That is essentially the context in which Cardinal Jorge Mario Bergoglio was elected as the 265th pontiff. Pope Francis seems to see that we are living in a time where, as Pope Pius XII put it, “The sin of the century is the loss of the sense of sin.” [3]1946 address to the United States Catechetical Congress Thus, the Synod in Rome is essentially bringing to the forefront the question of how to deal with people/couples who are living in an objective state of mortal sin. I say objectively because in order for someone’s soul to be in a state of mortal sin, not only must the matter be grave, but it must also be committed “with full knowledge and deliberate consent.” [4]Catechism of the Catholic Church, n. 1857

Here I pose a question. When the vast majority of Catholic couples are using contraception, when a great number of young Catholics are living together before marriage, when divorce rates are nearly as high as secular couples, and when there has been little to no faithful catechesis on morality from the pulpit… how culpable really are people today in terms of being in a state of actual mortal sin? How culpable are pastors who were formed and fashioned in liberal seminaries where many a soul’s faith was shipwrecked?

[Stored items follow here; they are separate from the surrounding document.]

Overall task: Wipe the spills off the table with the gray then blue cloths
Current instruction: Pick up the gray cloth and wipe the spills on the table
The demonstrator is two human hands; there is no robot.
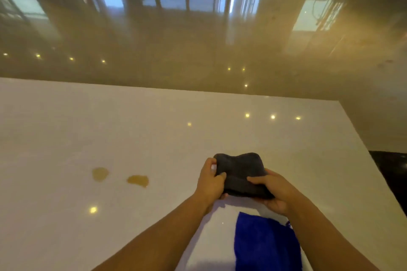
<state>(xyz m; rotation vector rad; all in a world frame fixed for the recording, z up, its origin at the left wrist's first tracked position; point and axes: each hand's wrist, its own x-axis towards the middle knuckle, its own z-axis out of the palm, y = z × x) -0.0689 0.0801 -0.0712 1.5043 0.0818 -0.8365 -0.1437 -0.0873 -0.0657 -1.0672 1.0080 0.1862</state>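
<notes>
— Cloth first: where is the gray one?

— Gray cloth [240, 175] sits bunched between both hands, lifted just above the table [154, 138], near its right side. Its long axis runs from the far left down toward the near right, and the far edge bulges up in two humps.

— How do the hands hold it?

— Left hand [209, 182] pinches the cloth's left end, thumb on top and fingers curled under. Right hand [272, 191] clamps the near right end, fingers folded over the top and palm beneath. Both are closed tight on the fabric.

— And the blue one?

— Blue cloth [264, 246] lies flat on the table just nearer than the hands, under the right forearm, its long side running toward the person and off the bottom of the view.

— Spills?

— Two amber puddles, the left spill [100, 174] and the right spill [138, 180], sit side by side, close together but apart, well left of the hands. Neither cloth touches them.
</notes>
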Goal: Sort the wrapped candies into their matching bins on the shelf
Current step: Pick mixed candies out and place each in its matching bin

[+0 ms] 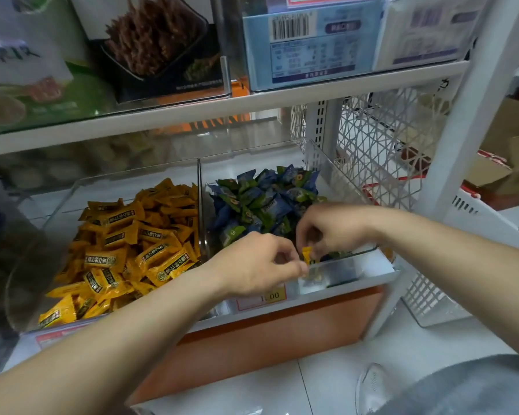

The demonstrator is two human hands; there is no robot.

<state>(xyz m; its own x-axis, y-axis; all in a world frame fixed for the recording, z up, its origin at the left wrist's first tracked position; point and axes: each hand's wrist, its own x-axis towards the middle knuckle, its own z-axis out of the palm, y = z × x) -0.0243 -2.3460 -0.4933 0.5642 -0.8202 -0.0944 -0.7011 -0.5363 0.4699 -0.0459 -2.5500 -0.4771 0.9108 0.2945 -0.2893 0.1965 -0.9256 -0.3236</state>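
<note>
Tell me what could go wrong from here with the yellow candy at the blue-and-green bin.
1. The right hand pinches the yellow candy only by its top end over the blue-and-green bin; a slip would likely drop it back among the wrong candies.
2. The left hand crowds the same spot, so a handover could knock it loose.
3. The clear divider stands high before the yellow bin; a low carry might catch on it.

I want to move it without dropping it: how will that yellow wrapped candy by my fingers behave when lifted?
The yellow candy is small against the right hand, so it is probably very light. Its wrapper looks glossy, so it may be slippery; a pinch on the body likely holds better than one on the crimped end. It looks flat-sided, so it should not roll.
</note>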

I am not saying that people are not responsible nor that not being entirely culpable in grave sin is not a serious pastoral issue. No, it is really the issue when you consider why. (In another writing, I want to address specifically how much we do know when we are in sin.) So when the people are in such darkness, are we perhaps not in an hour similar to when Jesus came the first time? A time when the lost sheep of Israel desperately needed the Good Shepherd to find them? Isn’t this precisely why Jesus appeared to St. Faustina, dictating to her the incredible message of Divine Mercy at this very hour of this “plague of infidelity” and “apostasy”?

In the Old Covenant I sent prophets wielding thunderbolts to My people. Today I am sending you with My mercy to the people of the whole world. I do not want to punish aching mankind, but I desire to heal it, pressing it to My Merciful Heart. I use punishment when they themselves force Me to do so; My hand is reluctant to take hold of the sword of justice. Before the Day of Justice I am sending the Day of Mercy. —Jesus to St. Faustina, Divine Mercy in My Soul, Diary, n. 1588

But mercy does not mean accommodating sin, but rather, being the face of this love and mercy to the sinner (and it’s a distinction that is apparently lost on some elements of the Church.) The Pope does not believe that we are showing that Face enough, hence, everything he has said and done to this point is to bring all of us back to the heart of the Gospel, to encounter again that unconditional love of God and to be that love to others.

But it is late, probably too late. The sword of justice seems poised again. But just when we think that God has had enough… He so often surprises us by His Mercy. I believe He will do so again—albeit as a “last call” to humanity to awaken the consciences of this people in darkness.

Am I able to understand the signs of the times and be faithful to the voice of the Lord that is manifested in them? We should ask ourselves these questions today and ask the Lord for a heart that loves the law – because the law belongs to God – but which also loves God’s surprises and the ability to understand that this holy law is not an end in itself. —POPE FRANCIS, Homily, October 13th, 2014;

Union with God is the end. He is thirsting for it… and demonstrates it this very moment by His patience.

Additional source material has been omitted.